This is (most directly) in reference to a "problem" slomo clip that Jim Simon was dealing with when doing 60i->24p conversions. This workflow and the required tools are nearly identical, so please read
this thread if you have no idea what I'm talking about here. Also go
here if you have don't know what AviSynth is or how it works.
I'm posting a solution I created for creating speed-adjusted 50i or 60i clips for normal SD editing. I figured others could benefit from this also, independent of doing NTSC Film conversions.
I was never quite satisfied with the quality of slow motion or speeded up motion in PPro or AfterEffects. I'm unable to really control the frame blending (well, I can in After Effects but it is real pain.)
The other route to go is with "Pixel Motion" instead of frame blending. I'll admit, it does get nice results (sometimes) but it is extremely slow.
The time effects in these programs fail horribly on interlaced material for the simple fact that neither has a capable built-in deinterlacer. I also remember reading a complaint from a user on this forum about the way Premiere interlaces the output in "timelapse" sequences.
In any case, one should be able to do a "near-perfect" 50% speed progressive output from an interlaced clip. This can't be done with Premiere alone, for want of said HQ deinterlacer.
I have written a function for AviSynth specifically for the purpose of making speed alterations to interlaced clips. It has both "traditional" blending and motion-compensated modes -- and can combine both.

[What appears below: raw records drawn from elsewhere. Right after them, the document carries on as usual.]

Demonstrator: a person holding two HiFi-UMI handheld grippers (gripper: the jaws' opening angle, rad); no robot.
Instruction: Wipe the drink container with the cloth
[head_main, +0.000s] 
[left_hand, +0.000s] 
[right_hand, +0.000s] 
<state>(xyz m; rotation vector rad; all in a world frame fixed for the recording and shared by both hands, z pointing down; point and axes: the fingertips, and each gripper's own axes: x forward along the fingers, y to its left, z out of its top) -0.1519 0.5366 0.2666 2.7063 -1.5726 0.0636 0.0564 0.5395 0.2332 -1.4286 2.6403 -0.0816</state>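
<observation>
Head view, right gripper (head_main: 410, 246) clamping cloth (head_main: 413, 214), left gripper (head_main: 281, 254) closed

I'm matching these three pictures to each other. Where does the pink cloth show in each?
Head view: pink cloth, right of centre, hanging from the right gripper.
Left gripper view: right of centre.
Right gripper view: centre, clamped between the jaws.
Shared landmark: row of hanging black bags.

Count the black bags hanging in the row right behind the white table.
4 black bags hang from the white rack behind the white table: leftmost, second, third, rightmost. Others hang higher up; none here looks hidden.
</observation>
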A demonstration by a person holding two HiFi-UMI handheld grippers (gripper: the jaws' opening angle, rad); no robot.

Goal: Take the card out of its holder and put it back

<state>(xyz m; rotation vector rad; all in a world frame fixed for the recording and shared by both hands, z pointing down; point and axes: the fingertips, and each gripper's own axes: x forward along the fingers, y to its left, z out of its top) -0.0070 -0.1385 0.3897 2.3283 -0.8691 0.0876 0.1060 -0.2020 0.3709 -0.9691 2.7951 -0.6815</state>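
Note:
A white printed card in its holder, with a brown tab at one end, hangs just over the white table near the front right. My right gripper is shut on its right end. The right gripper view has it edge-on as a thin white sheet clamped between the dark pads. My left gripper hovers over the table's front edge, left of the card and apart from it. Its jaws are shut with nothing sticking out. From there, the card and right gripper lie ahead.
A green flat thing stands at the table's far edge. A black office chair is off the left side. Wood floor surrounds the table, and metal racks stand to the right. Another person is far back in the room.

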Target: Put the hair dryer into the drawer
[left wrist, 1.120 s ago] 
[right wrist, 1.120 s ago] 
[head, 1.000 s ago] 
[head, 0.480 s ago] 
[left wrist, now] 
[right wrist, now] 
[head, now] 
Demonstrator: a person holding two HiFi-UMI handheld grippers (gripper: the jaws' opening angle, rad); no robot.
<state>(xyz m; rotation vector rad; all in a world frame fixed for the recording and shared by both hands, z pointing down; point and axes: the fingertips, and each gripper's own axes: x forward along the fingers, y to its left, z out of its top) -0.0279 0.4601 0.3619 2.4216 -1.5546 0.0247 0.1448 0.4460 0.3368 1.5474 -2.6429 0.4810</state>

With my function, you can get interlaced from progressive and vice-versa. There is a choice of several deinterlacing engines, varying in quality vs. speed. It works identically with both PAL and NTSC sources and always renders to the same format/framerate of the source, but with more or less frames.
1.) Requires AviSynth 2.5.7.
2.) The contents of the .zip go in the AviSynth plugins folder.
3.) Script examples are included in the timelapse.txt file.
4.) You can open your script with Virtual Dub and save as an .AVI or use the Premiere AviSynth Import filter.